There’s no universal standard with private student loans, which means they aren’t all managed equally. We’ve weeded through lenders to find the best private student loans of 2024 based on eligibility, customer experience, application process and more.

Editor’s note: This article contains updated information from a previously published story.

Best private student loan lenders

Why trust our student loan experts

Our team of experts evaluated hundreds of student loan products and analyzed thousands of data points to help you find the best fit for your situation. We use a data-driven methodology to determine each rating.
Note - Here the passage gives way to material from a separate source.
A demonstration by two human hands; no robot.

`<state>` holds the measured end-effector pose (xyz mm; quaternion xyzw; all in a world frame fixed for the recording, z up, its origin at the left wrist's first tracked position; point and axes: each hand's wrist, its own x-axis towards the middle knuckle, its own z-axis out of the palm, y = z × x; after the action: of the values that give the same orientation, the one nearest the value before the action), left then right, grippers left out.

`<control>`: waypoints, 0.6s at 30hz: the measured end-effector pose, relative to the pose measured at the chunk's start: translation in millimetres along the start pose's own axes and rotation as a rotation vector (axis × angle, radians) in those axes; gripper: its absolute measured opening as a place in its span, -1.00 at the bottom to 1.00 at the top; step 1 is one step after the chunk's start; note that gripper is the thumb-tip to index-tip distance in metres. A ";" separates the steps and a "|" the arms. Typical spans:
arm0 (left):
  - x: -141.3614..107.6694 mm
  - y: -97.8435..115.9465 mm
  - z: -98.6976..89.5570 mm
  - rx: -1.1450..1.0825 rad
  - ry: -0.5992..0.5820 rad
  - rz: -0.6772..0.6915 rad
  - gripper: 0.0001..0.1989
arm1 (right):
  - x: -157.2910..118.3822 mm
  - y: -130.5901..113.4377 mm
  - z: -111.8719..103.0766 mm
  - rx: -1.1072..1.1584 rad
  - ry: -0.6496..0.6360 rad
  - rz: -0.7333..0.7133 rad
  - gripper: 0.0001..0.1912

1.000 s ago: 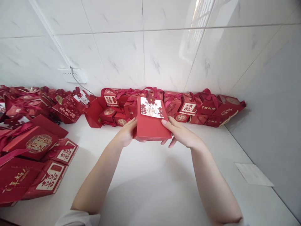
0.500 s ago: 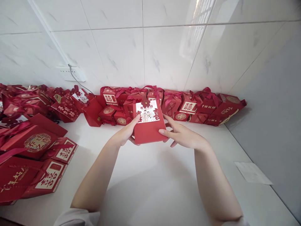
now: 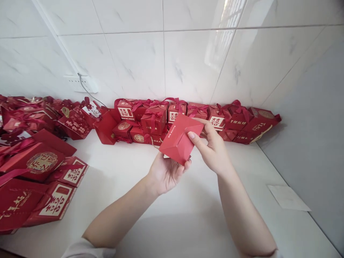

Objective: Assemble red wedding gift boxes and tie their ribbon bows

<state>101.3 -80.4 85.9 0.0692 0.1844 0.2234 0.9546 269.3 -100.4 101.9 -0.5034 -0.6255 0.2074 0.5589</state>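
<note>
Holding red box (image 3: pixel 179 138), left hand (image 3: pixel 166 175) cupped, right (image 3: pixel 212 148) curled.

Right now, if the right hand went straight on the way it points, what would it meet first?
The right hand already touches the held red box; past that, probably the row of boxes by the wall, though depth is unclear.

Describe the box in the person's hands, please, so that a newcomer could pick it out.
Along the tiled wall, at the back of the white table, runs a row of boxes. In front of it, the left hand and right hand hold the box. Unlike its ribboned neighbours, it is in hand, its red side bearing small pale print.
</note>
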 end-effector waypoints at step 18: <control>0.6 19.8 0.7 0.120 0.063 0.156 -0.58 | 0.8 10.9 28.0 -0.215 0.085 -0.007 -0.28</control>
<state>94.1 -62.6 90.6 0.1335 0.2216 0.2878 0.9221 248.3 -86.8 85.3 -0.5666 -0.6216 0.1152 0.5285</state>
Advertisers do not influence our editorial content. You can read more about our methodology below.

  • 18 private student loan lenders reviewed.
  • 270 data points analyzed.
  • 6-stage fact-checking process.

Compare the best private student loan lenders

 FIXED APRVARIABLE APRLOAN TERMS (YEARS)
Ascent
4.09% to 15.66%
6.22% to 16.08%
5, 7, 10, 12, 15
SoFi
4.44% to 14.7%
5.99% to 14.70%
5, 7, 10, 15
Citizens
5.99% to 14.00%
6.97% to 15.03%
5, 10, 15
MEFA
5.35% to 7.95%
N/A
10 to 15
RISLA
4.40% to 8.45%
N/A
10 to 15
College Ave
4.07% to 15.48%
5.59% to 16.69%
5, 8, 10, 15
Advantage Education Loan
5.29% to 8.04%
N/A
10

All rates include discounts where noted by the lender and are current as of April 8, 2024.

Methodology

Our expert writers and editors have reviewed and researched multiple lenders to help you find the best private student loans. Out of all the lenders considered, the seven that made our list excelled in areas across the following categories (with weightings): loan details (10%), loan cost (40%), eligibility and accessibility (30%), customer service experience (15%),  and ease of application (5%).
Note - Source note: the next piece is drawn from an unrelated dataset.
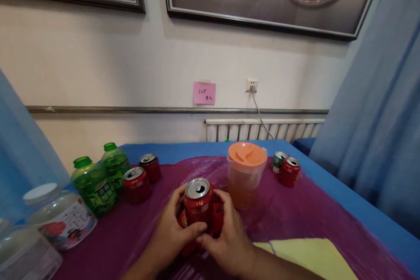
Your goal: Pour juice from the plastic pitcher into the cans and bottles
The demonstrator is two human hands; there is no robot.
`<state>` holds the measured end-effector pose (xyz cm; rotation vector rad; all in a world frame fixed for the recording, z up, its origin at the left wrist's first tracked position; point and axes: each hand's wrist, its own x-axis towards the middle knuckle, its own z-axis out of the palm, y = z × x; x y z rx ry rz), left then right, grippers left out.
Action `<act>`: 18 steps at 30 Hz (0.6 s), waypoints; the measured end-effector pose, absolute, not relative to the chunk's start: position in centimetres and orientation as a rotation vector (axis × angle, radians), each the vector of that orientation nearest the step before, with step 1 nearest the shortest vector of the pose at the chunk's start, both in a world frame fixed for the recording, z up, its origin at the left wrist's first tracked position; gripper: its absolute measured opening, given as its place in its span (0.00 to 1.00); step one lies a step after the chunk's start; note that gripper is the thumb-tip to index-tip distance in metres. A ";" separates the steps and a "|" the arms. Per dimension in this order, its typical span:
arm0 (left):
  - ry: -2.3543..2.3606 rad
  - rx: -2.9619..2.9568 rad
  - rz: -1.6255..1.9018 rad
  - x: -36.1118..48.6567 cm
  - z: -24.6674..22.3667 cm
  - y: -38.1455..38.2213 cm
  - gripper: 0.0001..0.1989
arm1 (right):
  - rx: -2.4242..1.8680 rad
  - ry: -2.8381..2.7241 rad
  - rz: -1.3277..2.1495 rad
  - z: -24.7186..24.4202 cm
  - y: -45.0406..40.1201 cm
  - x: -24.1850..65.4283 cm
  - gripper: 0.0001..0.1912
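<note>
A red can (198, 203) with an opened silver top stands upright between my two hands, near the front middle of the table. My left hand (173, 227) curls round its left side, and my right hand (228, 232) curls round the right, with both thumbs meeting low at its front. Something red shows behind and below the can, mostly hidden by the fingers. Just beyond my right hand is a clear pitcher (246, 179) with an orange lid and amber liquid inside.
Left are two red cans (136, 186) (150, 168), green bottles (93, 186) (114, 164) and clear jars (65, 214) (26, 249). Right, a green can (278, 162) and a red can (289, 173) stand together. A yellow cloth (308, 253) lies at front right on the purple sheet (282, 218).
</note>
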<state>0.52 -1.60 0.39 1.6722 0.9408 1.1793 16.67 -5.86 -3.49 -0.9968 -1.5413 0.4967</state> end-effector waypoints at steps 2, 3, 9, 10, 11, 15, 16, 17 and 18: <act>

Within each major category, we considered several characteristics, including available loan repayment terms, APR ranges and applicable fees. We also looked at minimum credit score requirements, whether each lender accepts co-signers and if they offer co-signer release. Finally, we evaluated each provider’s customer support options, borrower perks and features that simplify the borrowing process like mobile apps.

Why some lenders didn’t make the cut

Of the private student loan lenders that we reviewed, about half made the cut. The lenders that didn’t have high enough scores to be included received lower ratings due to higher interest rates and lower maximum loan terms, as well as having no hardship options and fewer customer service options.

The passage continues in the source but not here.